UNITED STATES DISTRICT COURT FOR THE EASTERN DISTRICT OF MICHIGAN SOUTHERN DIVISION
Sep 27, 2018
Case No.: 17-11781 (E.D. Mich. Sep. 27, 2018)

Opinion

Case No.: 17-11781

09-27-2018

CARINA CARPENTER JENKINS, Plaintiff, v. ANTHONY J. SCOTTA, et al., Defendants.


Laurie J. Michelson United States District Judge REPORT AND RECOMMENDATION ON DEFENDANTS' MOTIONS TO DISMISS (Dkts. 57 , 58)

I. PROCEDURAL HISTORY

Plaintiff Carina Carpenter Jenkins filed a complaint alleging violations of federal and state law on June 5, 2017 relating to Michigan State Court proceedings terminating the plaintiff's parental rights. (Dkt. 1). District Judge Laurie J. Michelson assigned pretrial matters to the undersigned on July 18, 2017. (Dkt. 7). Plaintiff filed an amended complaint entitled "Amended Petition" on August 30, 2017. (Dkt. 9). Later, without leave of court, plaintiff filed a second amended complaint, also entitled "Amended Petition," on July 16, 2018 (Dkt. 52), which the undersigned ordered stricken as improperly filed. Ten days after its filing, i.e. on July 26, 2018, the state defendants—Chatman, Day, Keller, and Wheeler—filed a motion to dismiss based on the second amended complaint. (Dkt. 57). On July 30, 2018, the state court defendants—Braxton, Evans Woods, and Smith—filed their motion to dismiss, raising the same arguments. (Dkt. 58).

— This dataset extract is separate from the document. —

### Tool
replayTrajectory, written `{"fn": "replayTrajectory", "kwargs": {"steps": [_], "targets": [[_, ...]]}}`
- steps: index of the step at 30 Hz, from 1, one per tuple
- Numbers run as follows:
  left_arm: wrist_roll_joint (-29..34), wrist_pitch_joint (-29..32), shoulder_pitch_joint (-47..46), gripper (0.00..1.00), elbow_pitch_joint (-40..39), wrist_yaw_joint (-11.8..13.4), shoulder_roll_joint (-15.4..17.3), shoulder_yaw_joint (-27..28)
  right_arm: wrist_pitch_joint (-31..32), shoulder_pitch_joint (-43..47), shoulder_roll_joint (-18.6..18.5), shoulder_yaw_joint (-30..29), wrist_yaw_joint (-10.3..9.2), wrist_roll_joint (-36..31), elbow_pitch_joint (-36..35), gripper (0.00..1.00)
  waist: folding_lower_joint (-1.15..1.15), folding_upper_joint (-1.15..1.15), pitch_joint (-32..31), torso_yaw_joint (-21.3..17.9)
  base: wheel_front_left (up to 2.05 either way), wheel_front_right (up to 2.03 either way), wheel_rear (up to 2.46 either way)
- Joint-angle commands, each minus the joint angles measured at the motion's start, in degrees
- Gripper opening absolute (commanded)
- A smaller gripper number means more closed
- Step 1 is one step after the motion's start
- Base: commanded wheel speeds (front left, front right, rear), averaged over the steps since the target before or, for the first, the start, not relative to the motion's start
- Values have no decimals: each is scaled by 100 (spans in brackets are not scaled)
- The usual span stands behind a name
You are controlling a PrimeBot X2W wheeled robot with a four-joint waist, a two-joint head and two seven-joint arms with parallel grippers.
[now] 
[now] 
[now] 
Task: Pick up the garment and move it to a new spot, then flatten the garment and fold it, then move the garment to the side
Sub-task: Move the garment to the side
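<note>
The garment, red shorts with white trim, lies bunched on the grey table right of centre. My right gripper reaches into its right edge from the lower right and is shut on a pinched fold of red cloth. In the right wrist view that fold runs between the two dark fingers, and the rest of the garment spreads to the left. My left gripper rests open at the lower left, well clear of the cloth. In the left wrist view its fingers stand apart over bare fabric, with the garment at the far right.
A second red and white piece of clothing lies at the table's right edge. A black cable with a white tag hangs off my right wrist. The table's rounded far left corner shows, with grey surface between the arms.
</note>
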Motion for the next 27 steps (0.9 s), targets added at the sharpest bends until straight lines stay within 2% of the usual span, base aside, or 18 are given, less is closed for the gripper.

In an Order dated May 30, 2018, this Court found that Carina Carpenter Jenkins is the only plaintiff in this case, as she is the only party to have signed the operative Amended Complaint. (Dkt. 43, at p. 3).

II. ANALYSIS AND RECOMMENDATIONS

Both sets of defendants filed motions to dismiss in which they raise two arguments. First, they seek to dismiss pursuant to Fed. R. Civ. P. 41(b) for plaintiff's failure to respond to the motions for more definite statement and for filing an improper second amended complaint. The Court ordered plaintiff to provide a response to the motions for more definite statement, including a written brief, by July 6, 2018. (Dkt. 50). Plaintiff did not respond to the motions, but instead filed a second amended complaint on July 16. (Dkt. 52). Defendants argue that plaintiff's failure to file a response to the motions for more definite statement warrants dismissal because plaintiff's failure to respond was willful, has prejudiced defendants because they have had to spend time responding to meritless motions, and the Court warned plaintiff that failure to respond could result in dismissal. (Dkt. 57, at p. 7; Dkt. 58, at p. 5).

In its order requiring a response to the defendants' motion, the Court did not suggest that filing an amended complaint was an appropriate or sufficient response, and plaintiff made no representation that the Second Amended Complaint should be deemed her response.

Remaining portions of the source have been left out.